Good Journalism Made Me Quit Journalism
Reading Have You Ever Tried to Sell a Diamond? in The Atlantic, 25 years after its publication in 2007 was enough to make me drop out of journalism school and join a graduate program devoted to its evil twin, Public Relations. I doubt that was its intent, but America changed a lot in those 25 years.
I graduated college with a degree in medieval Spanish poetry from a college in Central NY. America's universities are designed to make the punch of what college costs and what your return on investment will be be land a few years after graduation. After a few years of struggling in the workforce, I realized I was going nowhere. Maybe more degrees would help?
This time, I was smart. I took a job at NYU as whatever the polite term for secretary is and it came with free tuition. It was the heyday of Gawker and online journalism was still exciting and ascendant. The authors were no longer just dull WASPs who interviewed Pat Buchanan. They had voices and jokes and some even had regional accents like mine.
The parents of NYU students would barge in, demanding to see the Dean of the school where their child was attending when they got arrested for buying drugs in Washington Square Park, and my job was to be a polite, well-educated body to slow them down. I was bad at my job but by virtue of nothing earned. I was simply hired because a rich parent might see me and think: uh-oh, maybe I know his parents (they did not know my very mentally ill parents). There wasn't much to do, and in-between doing classwork and doing "work" for the University, I set out to read great journalism pieces of the past.
What I learned from reading the Great Works: If you try to re-sell a diamond, the jewel that culture says is the symbol of opulence and love and a proxy for devotion, you'll realize: it has no value. It's an inflated market because of concerted efforts by people in Public Relations to fund movies where diamonds were central to the story, to convince reporters to feature “size the diamond” in the story of every royal getting married, to news reporters to never cover what goes on in an actual mine. The Atlantic article showed the triumph of the concerted efforts of cynicism over the weakened body of reality.

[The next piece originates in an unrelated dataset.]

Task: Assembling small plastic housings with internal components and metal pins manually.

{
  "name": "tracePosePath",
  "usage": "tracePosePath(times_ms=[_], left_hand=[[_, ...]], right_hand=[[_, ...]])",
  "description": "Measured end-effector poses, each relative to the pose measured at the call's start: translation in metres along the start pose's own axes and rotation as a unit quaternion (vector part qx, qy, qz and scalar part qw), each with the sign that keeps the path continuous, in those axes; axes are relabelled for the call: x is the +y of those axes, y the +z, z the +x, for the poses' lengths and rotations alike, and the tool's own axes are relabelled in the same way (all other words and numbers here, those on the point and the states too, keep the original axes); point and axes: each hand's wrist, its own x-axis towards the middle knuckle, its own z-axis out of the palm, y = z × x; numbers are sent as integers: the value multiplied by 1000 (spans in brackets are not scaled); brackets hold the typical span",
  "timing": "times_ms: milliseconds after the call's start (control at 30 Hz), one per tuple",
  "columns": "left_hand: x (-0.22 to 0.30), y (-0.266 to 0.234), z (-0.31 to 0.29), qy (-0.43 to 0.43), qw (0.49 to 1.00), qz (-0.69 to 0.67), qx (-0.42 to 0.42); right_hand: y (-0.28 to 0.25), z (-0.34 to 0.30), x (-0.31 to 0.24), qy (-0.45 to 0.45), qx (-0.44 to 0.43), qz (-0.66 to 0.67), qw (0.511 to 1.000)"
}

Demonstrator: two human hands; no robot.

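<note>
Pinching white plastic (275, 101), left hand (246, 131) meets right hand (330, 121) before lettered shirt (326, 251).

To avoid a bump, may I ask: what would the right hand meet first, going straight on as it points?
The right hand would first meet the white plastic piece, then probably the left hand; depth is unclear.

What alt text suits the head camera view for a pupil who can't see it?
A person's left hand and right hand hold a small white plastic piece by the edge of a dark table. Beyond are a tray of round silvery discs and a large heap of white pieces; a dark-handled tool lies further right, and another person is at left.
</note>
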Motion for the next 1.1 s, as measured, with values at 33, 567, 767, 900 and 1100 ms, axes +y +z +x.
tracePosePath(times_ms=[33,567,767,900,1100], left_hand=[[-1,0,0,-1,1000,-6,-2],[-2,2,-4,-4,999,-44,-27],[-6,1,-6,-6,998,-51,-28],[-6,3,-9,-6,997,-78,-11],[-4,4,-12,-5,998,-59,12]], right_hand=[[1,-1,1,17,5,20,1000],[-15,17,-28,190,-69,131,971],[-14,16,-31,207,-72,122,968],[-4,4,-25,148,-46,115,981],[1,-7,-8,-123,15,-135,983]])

What I decided, as I used my precious, limited credits under the spectre of an inevitable housing crash and newspapers folding across the country: We’re on our own, and would you rather be the person who wrote the article that was remembered 25 years later but had no industry, or an unnamed person in an article who didn’t have to take a job getting yelled at by rich parents? I switched schools and careers, and took the more cynical route. I regret it every day, but I regret it with the aid of health insurance.